Things have a start, move onwards and have a conclusion.
Most ends are flashy and loud –going with a bang, as the saying goes, but not that one… sneaking away in the silence as not to be seen, heard, noticed.
Never believing in predetermined fate, Jiraiya had always looked forwards, fighting with life as if he were a knight against a roaring dragon, with a burning determination and bright eyes… but not all knights managed to save their princess, and when reality forced itself upon him, the knight watched his sword break, eyes growing dull, shoulders slumping.
Reality had the sound of glass shattering on the concrete.
With words that have no echo in his mind (because they have no sound, and without sound they can't be heard unless he pays attention), Jiraiya silently admits that if he has to be honest with himself, he knows he couldn't have prevented that ending, because no matter how much he deludes himself –he's not strong.
Not enough to make things go the way he wants them to.
Maybe it is the way he's grown up, or the way he's used to think, because what he thought as impossible is easily managed by the newest generations, and maybe it's truly his age coming up, but…
But maybe it's simply that he's given up, and that's what makes the difference.
At start, there were three.
They were different, they couldn't speak to each other once without fighting, and still, they were a team, they grew up together, and became great. So great that others bowed to them, acknowledging their skills. They were respected for their power.
Was this strength?
Maybe he'd been strong before, but that strength was gone now, washed away by his guilt, because he prided himself on his strength and then, when things turned rough, he gave up, deciding he couldn't do it, deciding it wasn't worth it…
Weak.
Physically strong, but his will was weak.
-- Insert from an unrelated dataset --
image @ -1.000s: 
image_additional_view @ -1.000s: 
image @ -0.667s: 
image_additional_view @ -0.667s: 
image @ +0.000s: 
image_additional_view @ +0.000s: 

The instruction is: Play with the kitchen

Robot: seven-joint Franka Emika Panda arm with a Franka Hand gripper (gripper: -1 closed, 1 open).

Truth was, he was weak, and that was it.
But now… now, he could delude himself he had a consolation, albeit small.
In the end, no matter which road in life they had walked on, no matter the direction they had taken –they were human.
Humans could fail –their actions could be important or useless, they could try over and over, but humans were allowed to fail, and all of them had failed in their own way.
With every step they took, the three of them had to face choices and new paths, and eventually, their lives had brought them together once again.
And Jiraiya had been allowed to see the truth –of the three of them, not one had their dreams realised, their wishes accomplished. At the dawn of their lives, none was satisfied.
For hours at night, Jiraiya let his thoughts wander. For the first time in his long, pained life, the toad Sennin took some time to reflect upon his life without joking, without masking the truth behind layers and layers of lies and delusions, and what he saw, in its true, brutal form, was the raw truth.
Eyes that had seen so much in life stared upwards at the starry sky above, the dark blanket of the night covering his world, and he let himself remember.
Remember what he once was –the happy, cheerful youth running everywhere, never appeased, never sated, always wanting more, always demanding more.
What was left of that youth now?
Jiraiya mourned for the child in him that had died so early.
There were three.
Their past was what made them. Nothing like fate, of course –they were too old and too rough to believe in fate.
It was simply the obvious end, as they only received what they deserved –they had brought their end upon themselves with their selfish desires.
A person could shape their own future with their actions and decisions, and the three of them –three Sannin, three shinobi, ultimately one and one and one– had been able to collect the results only when it was too late to change.
What is power when you have no one to share it with? Shallow.
What is life when everyone you cared for was gone? Lost.
What is eternity if you gave your own soul to the darkness? Void.
They had never been a team. They had grown great by themselves. Alone. Not as a group, not as a trio, but as individuals.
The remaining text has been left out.